Blog

 7 minute read.

A Request for Comment: Automatic Digital Preservation and Self-Healing DOIs

Martin Eve

Martin Eve – 2023 June 29

In LabsTechnology

Digital preservation is crucial to the “persistence” of persistent identifiers. Without a reliable archival solution, if a Crossref member ceases operations or there is a technical disaster, the identifier will no longer resolve. This is why the Crossref member terms insist that publishers make best efforts to ensure deposit in a reputable archive service. This means that, if there is a system failure, the DOI will continue to resolve and the content will remain accessible. This is how we protect the integrity of the scholarly record.

I will write another post, soon, on the reality of preservation of items with a Crossref DOI, but recent work in the Labs team has determined that we have a situation of drastic under-preservation of much scholarly material that has been assigned a persistent identifier. In particular, content from our smaller Crossref members, with limited financial resources, is often precariously preserved. Further, DOI URLs are not always updated, even when, for instance, the underlying domain has been registered by a different third party. This results in DOIs pointing to new, hijacked, and elapsed content that does not reflect the metadata that we hold.

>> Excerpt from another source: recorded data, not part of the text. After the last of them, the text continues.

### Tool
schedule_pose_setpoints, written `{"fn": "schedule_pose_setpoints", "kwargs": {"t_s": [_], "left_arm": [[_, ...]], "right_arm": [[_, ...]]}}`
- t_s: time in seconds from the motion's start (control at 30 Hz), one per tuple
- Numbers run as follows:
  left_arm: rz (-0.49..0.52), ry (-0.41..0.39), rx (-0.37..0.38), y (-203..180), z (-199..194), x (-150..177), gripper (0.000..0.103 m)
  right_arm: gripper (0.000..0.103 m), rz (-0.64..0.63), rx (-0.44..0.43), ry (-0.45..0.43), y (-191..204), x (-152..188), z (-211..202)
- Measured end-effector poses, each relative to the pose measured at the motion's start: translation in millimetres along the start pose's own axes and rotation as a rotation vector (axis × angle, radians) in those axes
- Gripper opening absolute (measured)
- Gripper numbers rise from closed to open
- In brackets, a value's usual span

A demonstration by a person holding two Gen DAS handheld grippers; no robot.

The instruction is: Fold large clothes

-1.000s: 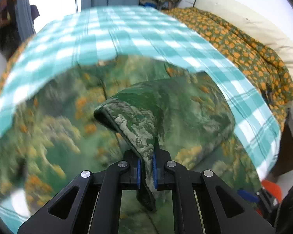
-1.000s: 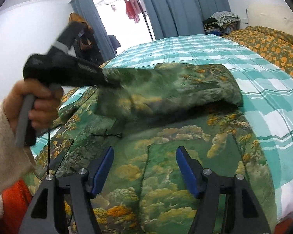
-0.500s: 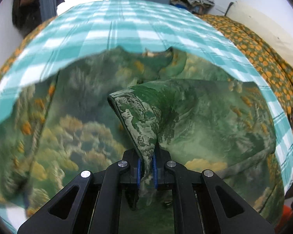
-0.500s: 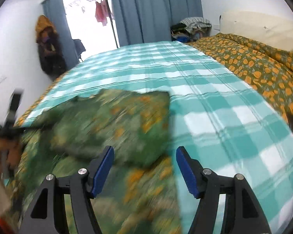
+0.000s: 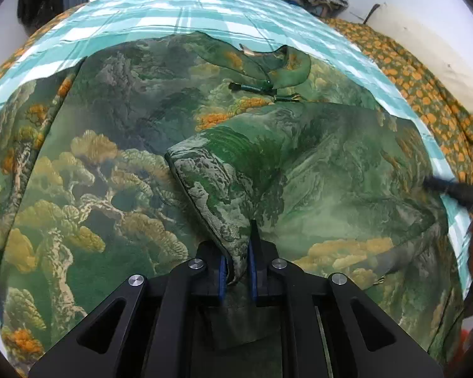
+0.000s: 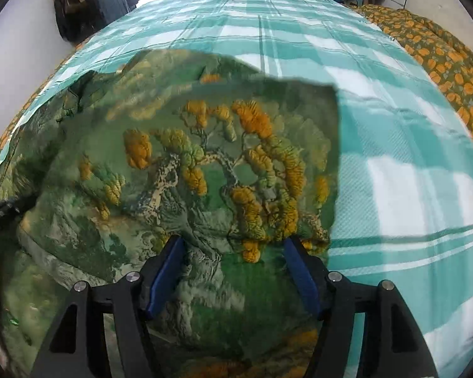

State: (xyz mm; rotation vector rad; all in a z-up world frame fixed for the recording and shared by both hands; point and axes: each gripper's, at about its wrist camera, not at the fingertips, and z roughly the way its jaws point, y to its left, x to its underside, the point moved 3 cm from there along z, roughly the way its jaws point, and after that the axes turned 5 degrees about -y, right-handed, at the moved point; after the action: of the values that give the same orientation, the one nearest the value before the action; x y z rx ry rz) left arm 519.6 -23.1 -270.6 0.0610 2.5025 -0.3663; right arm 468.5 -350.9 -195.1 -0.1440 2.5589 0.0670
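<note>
Left gripper (image 5: 238,267): we are pinching a fold of the green garment (image 5: 299,163) | right gripper (image 6: 233,274): we are holding it wide, empty, above the garment | checked sheet (image 6: 378,110) lying beneath

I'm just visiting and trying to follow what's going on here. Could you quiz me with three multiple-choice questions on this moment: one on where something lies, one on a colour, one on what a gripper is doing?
1. Where does the green printed garment lie?
A. on the checked bedsheet
B. on a hanger
C. in a basket

2. What colours is the checked bedsheet?
A. red and black
B. teal and white
C. plain grey

3. What is the left gripper doing?
A. standing open over bare sheet
B. clamped on a fold of the garment
C. holding a pillow

Answers:
1. A, the sheet shows all round the garment's far edges.
2. B, teal bands cross white squares.
3. B, the cloth is pinched between its blue pads, while the right gripper stands open above the garment.
</note>
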Motion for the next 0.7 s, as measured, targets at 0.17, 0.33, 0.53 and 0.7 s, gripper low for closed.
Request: {"fn": "schedule_pose_setpoints", "kwargs": {"t_s": [0.17,0.33,0.53,0.7], "left_arm": [[-0.009,-0.012,0.007,1.5,0.0,1.2,0.01],[0.0,-0.023,0.004,3.4,1.8,4.9,0.01],[0.003,-0.029,0.003,4.5,0.4,7.0,0.01],[0.004,-0.031,0.0,3.5,0.7,6.3,0.01]], "right_arm": [[0.067,0.057,0.0,-0.117,6.5,-46.7,3.9],[0.069,0.052,0.021,0.018,11.1,-24.7,79.9],[0.069,0.034,0.03,-0.03,17.2,-17.2,54.7],[0.068,-0.031,0.044,-0.116,27.3,3.4,-12.0]]}}
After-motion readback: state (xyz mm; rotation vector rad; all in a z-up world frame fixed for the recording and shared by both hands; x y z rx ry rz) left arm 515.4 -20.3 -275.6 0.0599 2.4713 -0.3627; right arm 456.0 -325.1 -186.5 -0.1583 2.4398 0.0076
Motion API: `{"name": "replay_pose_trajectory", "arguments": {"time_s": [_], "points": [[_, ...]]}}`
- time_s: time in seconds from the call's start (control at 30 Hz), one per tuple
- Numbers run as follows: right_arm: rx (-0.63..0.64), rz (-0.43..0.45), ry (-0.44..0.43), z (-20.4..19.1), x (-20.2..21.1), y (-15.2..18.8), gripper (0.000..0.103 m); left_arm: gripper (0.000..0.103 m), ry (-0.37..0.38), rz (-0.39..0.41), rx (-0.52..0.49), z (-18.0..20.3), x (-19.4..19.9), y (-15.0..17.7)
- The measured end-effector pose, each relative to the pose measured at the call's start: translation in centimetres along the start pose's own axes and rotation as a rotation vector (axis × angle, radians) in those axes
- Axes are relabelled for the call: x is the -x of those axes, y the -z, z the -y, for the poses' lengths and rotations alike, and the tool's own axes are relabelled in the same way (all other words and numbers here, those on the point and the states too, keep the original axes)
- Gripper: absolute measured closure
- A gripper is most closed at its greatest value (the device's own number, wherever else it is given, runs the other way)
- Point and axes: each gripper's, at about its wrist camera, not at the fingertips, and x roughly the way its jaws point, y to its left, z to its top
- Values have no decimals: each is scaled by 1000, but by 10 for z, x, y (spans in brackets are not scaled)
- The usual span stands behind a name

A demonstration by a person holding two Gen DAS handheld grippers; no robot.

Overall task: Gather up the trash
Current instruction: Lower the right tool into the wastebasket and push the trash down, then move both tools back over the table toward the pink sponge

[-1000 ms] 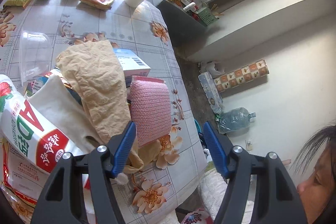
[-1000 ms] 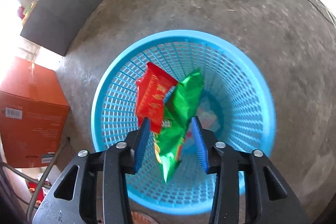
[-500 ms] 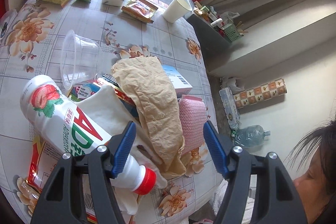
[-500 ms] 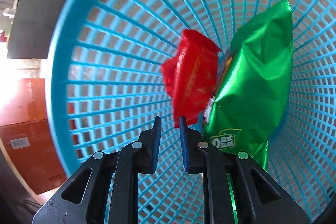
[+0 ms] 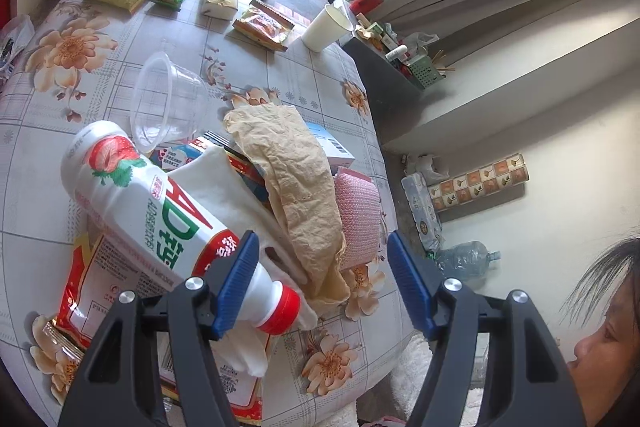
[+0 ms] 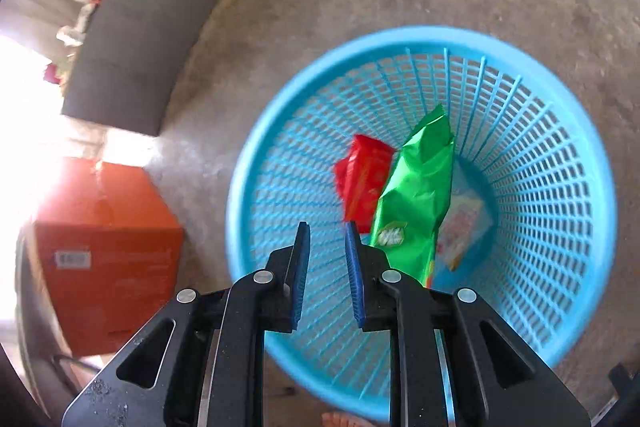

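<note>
In the left wrist view my left gripper is open and empty above a trash pile on the flowered table: a white AD bottle with a red cap, a crumpled brown paper bag, a pink sponge and a clear plastic cup. In the right wrist view my right gripper is empty, its jaws a narrow gap apart, above the blue mesh basket. A green wrapper and a red wrapper lie inside the basket.
Snack packets and a white paper cup sit at the table's far end. An orange box and a dark cabinet stand on the concrete floor left of the basket. A person's face is at lower right.
My right gripper let go of the wrappers, dipped into the basket and has risen back above it. My left gripper moved back and left over the table, bringing the bottle into view.
</note>
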Motion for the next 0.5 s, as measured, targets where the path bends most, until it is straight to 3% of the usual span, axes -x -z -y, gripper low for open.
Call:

We (Geoffrey) have (has) long-harboured ambitions to build a system that would allow for automatic deposit into an archive and then to present access options to the resolving user. This would ensure that all Crossref content had at least one archival solution backing it and greatly contribute to the improved persistent resolvability of our DOIs. We refer to this, internally, as “Project Op Cit”. And we’re now in a position to begin building it.

However, we need to get this right from the design phase out. We need input from librarians working in the digital preservation space. We need input from members on whether they would use such a service. We are not digital preservation experts and we are acutely aware that we need the expertise of those who are, particularly where we’ve had to take some shortcuts. For instance: we are aware that the Internet Archive is perhaps not the first choice of many digital preservation librarians and specialists, who opt for specific scholarly-communications solutions. However, it is easy, open, and free. Hence, we propose for the prototype to use IA, on the assumption that this will be a proof-of-concept only, which we will expand to other archives if there is demand and once it works.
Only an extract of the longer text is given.